▶ _WHAT YOU SHOULD DO_
Repeat every line below exactly as it reads.

SUPPLIED DATA START

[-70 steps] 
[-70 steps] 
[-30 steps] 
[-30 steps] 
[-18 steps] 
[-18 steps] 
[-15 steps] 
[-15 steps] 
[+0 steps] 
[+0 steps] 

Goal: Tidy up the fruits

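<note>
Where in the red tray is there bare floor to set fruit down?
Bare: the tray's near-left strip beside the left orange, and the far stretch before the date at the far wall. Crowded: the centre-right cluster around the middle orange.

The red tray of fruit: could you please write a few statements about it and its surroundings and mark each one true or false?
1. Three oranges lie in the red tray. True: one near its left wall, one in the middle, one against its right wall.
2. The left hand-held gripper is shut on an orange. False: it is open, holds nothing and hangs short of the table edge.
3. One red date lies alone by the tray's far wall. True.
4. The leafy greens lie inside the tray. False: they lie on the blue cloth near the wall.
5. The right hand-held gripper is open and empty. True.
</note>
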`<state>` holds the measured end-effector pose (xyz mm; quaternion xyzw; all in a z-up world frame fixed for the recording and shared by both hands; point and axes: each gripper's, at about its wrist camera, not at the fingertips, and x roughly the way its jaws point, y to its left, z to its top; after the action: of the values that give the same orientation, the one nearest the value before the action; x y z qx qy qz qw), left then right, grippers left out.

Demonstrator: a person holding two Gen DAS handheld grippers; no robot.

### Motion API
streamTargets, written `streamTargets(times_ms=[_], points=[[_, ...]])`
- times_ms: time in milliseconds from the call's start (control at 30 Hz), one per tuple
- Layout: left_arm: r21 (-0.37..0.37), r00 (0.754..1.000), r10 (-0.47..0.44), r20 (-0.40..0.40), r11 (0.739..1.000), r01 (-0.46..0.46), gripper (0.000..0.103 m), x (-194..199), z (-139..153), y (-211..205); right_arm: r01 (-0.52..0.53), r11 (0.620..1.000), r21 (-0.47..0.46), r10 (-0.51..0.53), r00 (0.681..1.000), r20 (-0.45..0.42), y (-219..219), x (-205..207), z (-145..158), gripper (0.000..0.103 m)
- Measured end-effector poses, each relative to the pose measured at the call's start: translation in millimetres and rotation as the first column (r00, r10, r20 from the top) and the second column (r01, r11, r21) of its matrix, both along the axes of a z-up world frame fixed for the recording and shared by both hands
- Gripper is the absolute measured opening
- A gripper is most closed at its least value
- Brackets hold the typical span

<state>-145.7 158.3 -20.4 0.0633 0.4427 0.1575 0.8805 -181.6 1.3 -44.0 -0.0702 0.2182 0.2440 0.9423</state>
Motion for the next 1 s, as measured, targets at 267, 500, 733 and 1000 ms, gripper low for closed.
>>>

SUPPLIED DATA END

▶ _OUTPUT OF THE TASK_
[-70 steps] 
[-70 steps] 
[-30 steps] 
[-30 steps] 
[-18 steps] 
[-18 steps] 
[-15 steps] 
[-15 steps] 
[+0 steps] 
[+0 steps] 

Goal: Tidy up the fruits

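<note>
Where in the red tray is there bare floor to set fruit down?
Bare: the tray's near-left strip beside the left orange, and the far stretch before the date at the far wall. Crowded: the centre-right cluster around the middle orange.

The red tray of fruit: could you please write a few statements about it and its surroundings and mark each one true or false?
1. Three oranges lie in the red tray. True: one near its left wall, one in the middle, one against its right wall.
2. The left hand-held gripper is shut on an orange. False: it is open, holds nothing and hangs short of the table edge.
3. One red date lies alone by the tray's far wall. True.
4. The leafy greens lie inside the tray. False: they lie on the blue cloth near the wall.
5. The right hand-held gripper is open and empty. True.
</note>
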`<state>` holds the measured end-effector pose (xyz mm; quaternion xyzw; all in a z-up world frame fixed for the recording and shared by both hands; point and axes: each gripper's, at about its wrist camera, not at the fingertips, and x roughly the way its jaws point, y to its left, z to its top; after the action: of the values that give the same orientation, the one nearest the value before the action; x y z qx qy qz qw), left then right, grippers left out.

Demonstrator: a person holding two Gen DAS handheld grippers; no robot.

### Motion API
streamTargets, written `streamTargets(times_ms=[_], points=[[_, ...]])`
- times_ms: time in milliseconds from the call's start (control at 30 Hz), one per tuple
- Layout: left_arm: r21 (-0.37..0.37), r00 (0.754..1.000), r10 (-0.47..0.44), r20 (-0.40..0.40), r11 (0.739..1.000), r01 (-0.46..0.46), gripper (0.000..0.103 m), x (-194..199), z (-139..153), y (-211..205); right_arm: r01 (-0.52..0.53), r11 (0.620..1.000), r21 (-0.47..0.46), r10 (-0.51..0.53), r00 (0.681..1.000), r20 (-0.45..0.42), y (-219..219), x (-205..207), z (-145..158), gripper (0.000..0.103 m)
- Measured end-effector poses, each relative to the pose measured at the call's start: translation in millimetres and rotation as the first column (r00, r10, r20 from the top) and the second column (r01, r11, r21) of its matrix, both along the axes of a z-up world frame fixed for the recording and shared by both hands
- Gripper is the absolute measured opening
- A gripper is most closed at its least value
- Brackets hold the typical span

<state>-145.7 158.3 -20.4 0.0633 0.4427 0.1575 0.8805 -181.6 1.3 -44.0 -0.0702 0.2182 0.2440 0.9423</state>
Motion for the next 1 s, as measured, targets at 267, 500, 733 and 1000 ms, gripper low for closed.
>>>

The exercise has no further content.